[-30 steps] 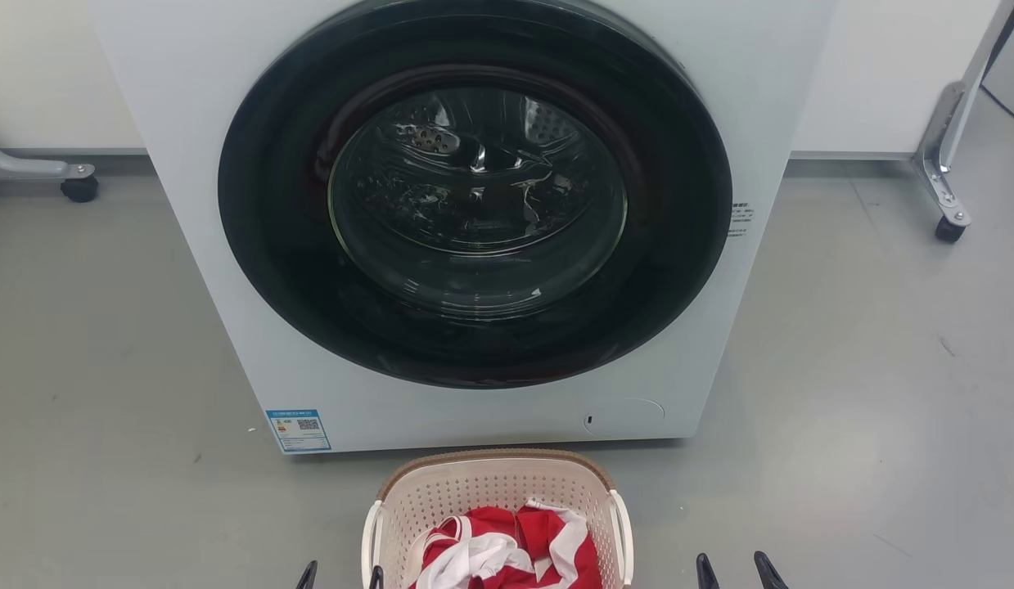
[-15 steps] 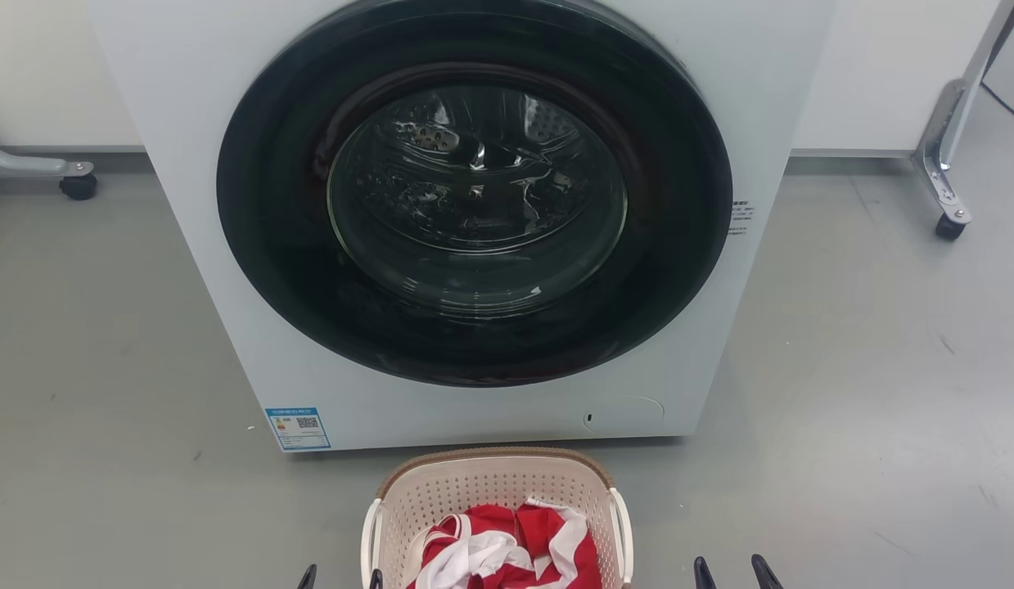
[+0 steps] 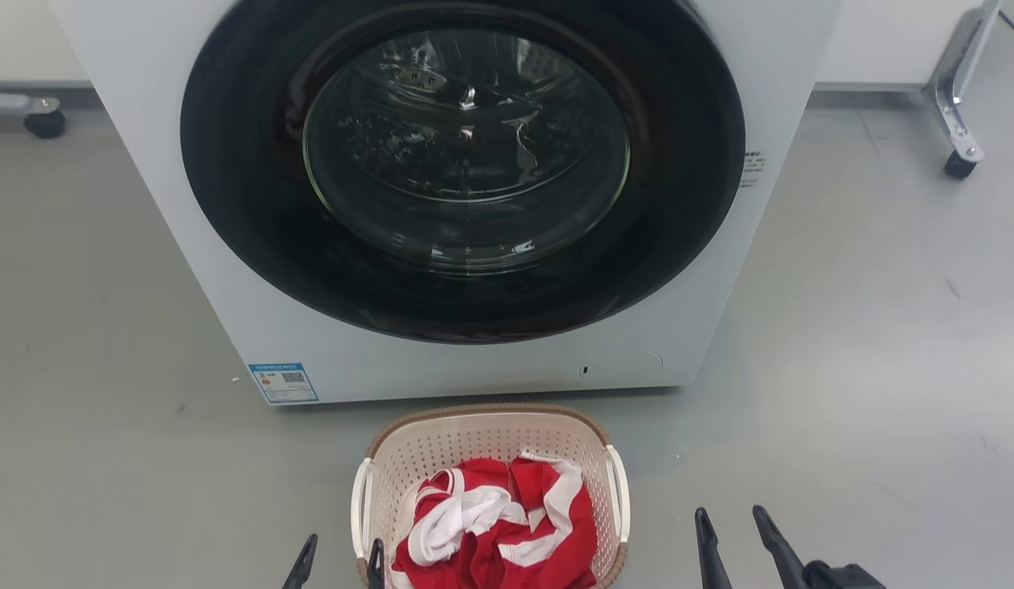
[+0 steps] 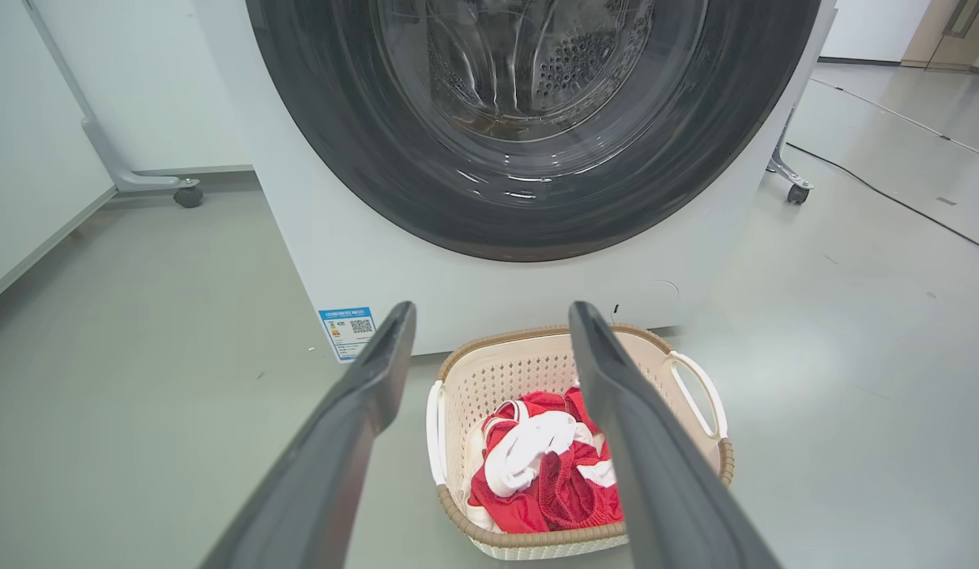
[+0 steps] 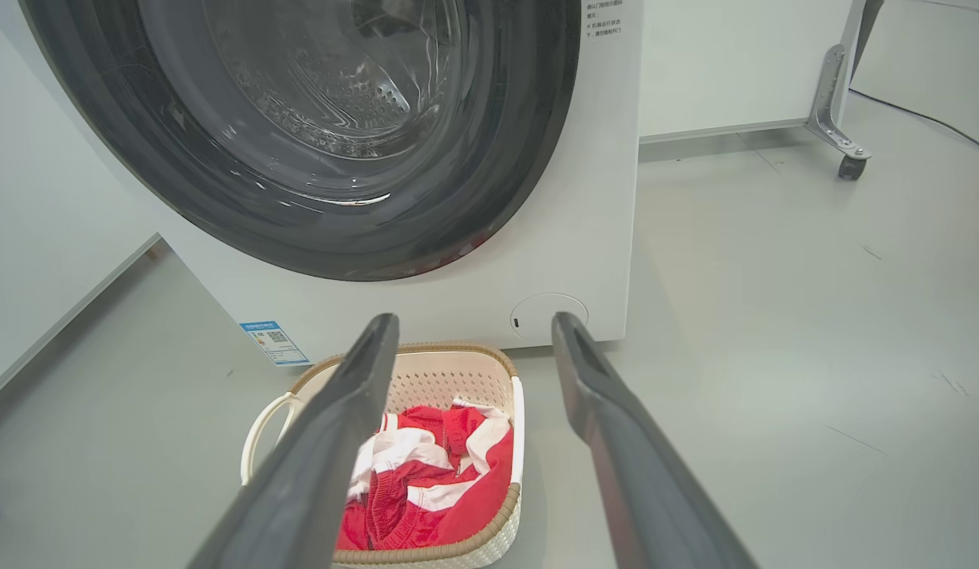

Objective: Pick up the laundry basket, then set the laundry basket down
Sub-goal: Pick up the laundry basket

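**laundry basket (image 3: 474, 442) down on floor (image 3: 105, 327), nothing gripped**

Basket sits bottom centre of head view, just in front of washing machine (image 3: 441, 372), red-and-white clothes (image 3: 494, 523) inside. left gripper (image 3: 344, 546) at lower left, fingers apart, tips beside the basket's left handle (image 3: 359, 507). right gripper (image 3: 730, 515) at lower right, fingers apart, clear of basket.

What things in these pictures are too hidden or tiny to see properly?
Near end of the cream perforated plastic laundry basket: cut off by the head view's bottom edge.
Basket's floor: covered by the crumpled red-and-white clothes, every view.
Print on the blue sticker on the white washing machine: too small, every view.
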Available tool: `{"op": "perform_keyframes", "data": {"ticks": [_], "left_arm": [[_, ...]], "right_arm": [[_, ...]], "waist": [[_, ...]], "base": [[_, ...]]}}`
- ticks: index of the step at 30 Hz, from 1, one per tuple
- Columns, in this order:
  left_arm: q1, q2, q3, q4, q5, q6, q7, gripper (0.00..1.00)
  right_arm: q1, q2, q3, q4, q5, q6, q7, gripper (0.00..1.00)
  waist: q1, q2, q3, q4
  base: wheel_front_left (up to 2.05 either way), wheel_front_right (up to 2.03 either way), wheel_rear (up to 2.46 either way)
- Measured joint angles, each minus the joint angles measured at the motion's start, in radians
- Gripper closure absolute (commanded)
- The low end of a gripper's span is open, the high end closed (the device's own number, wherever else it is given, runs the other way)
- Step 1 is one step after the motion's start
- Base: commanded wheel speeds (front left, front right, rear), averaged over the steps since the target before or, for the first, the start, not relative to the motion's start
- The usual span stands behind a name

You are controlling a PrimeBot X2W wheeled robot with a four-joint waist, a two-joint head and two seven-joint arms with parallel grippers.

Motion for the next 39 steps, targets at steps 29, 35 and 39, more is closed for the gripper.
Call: {"op": "perform_keyframes", "data": {"ticks": [29,35,39], "left_arm": [[-0.434,-0.017,0.038,0.212,-0.022,-0.007,0.0,0.0],[-0.514,-0.02,0.053,0.266,-0.026,-0.007,0.0,0.0],[-0.567,-0.021,0.059,0.3,-0.032,-0.007,0.0,0.0]], "right_arm": [[-0.445,-0.006,-0.087,0.199,-0.004,0.035,0.0,0.0],[-0.544,-0.007,-0.091,0.241,-0.005,0.044,-0.001,0.0],[-0.609,-0.009,-0.091,0.27,-0.01,0.047,-0.005,0.0]], "waist": [[0.0001,0.0002,0.407,-0.003],[0.0002,0.0002,0.496,0.006],[0.0001,0.0002,0.556,0.013]], "base": [[0.0,0.0,0.0],[0.0,0.0,0.0],[0.0,0.0,0.0]]}}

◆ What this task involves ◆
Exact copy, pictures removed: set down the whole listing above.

◆ Solution for this exercise ◆
[-30 steps] 
[-15 steps] 
[+0 steps] 
[+0 steps] 
[+0 steps] 

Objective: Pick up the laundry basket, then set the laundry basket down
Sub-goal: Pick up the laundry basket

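**laundry basket (image 3: 474, 442) down on floor (image 3: 105, 327), nothing gripped**

Basket sits bottom centre of head view, just in front of washing machine (image 3: 441, 372), red-and-white clothes (image 3: 494, 523) inside. left gripper (image 3: 344, 546) at lower left, fingers apart, tips beside the basket's left handle (image 3: 359, 507). right gripper (image 3: 730, 515) at lower right, fingers apart, clear of basket.

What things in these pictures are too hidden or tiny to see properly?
Near end of the cream perforated plastic laundry basket: cut off by the head view's bottom edge.
Basket's floor: covered by the crumpled red-and-white clothes, every view.
Print on the blue sticker on the white washing machine: too small, every view.
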Available tool: `{"op": "perform_keyframes", "data": {"ticks": [_], "left_arm": [[_, ...]], "right_arm": [[_, ...]], "waist": [[_, ...]], "base": [[_, ...]]}}`
- ticks: index of the step at 30 Hz, from 1, one per tuple
- Columns, in this order:
  left_arm: q1, q2, q3, q4, q5, q6, q7, gripper (0.00..1.00)
  right_arm: q1, q2, q3, q4, q5, q6, q7, gripper (0.00..1.00)
  waist: q1, q2, q3, q4
  base: wheel_front_left (up to 2.05 either way), wheel_front_right (up to 2.03 either way), wheel_rear (up to 2.46 either way)
- Measured joint angles, each minus the joint angles measured at the motion's start, in radians
- Gripper closure absolute (commanded)
- The low end of a gripper's span is open, the high end closed (the device's own number, wherever else it is given, runs the other way)
- Step 1 is one step after the motion's start
- Base: commanded wheel speeds (front left, front right, rear), averaged over the steps since the target before or, for the first, the start, not relative to the motion's start
- The usual span stands behind a name

You are controlling a PrimeBot X2W wheeled robot with a four-joint waist, a two-joint head and two seven-joint arms with parallel grippers.

Motion for the next 39 steps, targets at steps 29, 35 and 39, more is closed for the gripper.
Call: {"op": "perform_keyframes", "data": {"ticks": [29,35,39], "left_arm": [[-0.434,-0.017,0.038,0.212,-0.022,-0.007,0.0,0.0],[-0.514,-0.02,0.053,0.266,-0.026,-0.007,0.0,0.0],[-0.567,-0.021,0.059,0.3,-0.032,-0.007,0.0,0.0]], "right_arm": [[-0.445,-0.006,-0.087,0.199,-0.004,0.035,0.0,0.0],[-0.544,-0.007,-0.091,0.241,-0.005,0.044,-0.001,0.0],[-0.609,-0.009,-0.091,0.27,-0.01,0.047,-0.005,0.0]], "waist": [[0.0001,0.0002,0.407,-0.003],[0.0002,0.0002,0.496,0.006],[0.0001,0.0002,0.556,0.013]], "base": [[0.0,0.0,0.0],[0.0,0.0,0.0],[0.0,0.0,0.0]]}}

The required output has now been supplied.